ASSIGNMENT: Write out, unchanged, the lines from the one holding "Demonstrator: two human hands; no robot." to the close of the listing. Both the first and last lines belong in it.

[GIVEN DATA]

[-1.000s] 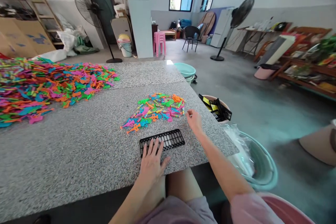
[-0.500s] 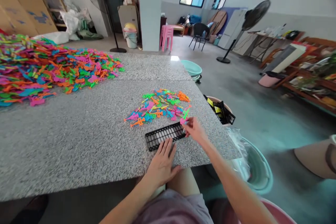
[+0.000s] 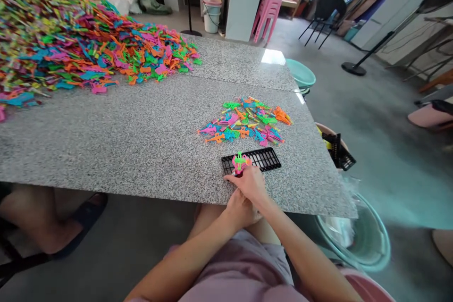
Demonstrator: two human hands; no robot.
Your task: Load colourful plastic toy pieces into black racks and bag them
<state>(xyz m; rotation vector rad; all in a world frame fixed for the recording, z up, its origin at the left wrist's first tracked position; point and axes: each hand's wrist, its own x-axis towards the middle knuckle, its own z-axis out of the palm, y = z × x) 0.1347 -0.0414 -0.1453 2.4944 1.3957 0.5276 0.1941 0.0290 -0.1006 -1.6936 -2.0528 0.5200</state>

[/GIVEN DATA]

ANSWER BOX:
Demonstrator: two human hands; no robot.
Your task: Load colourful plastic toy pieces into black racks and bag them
<state>(xyz m; rotation vector rad; all in a world frame fixed for the recording, z up, its origin at the left wrist's first tracked position; point and axes: each hand's wrist, its own x-axis towards the middle knuckle, its own z-axis out of the palm, y = z × x) 0.1347 -0.0414 -0.1453 2.4944 1.3957 0.5276 0.1941 0.0290 -0.1006 -1.6936 -2.0528 0.5200</state>

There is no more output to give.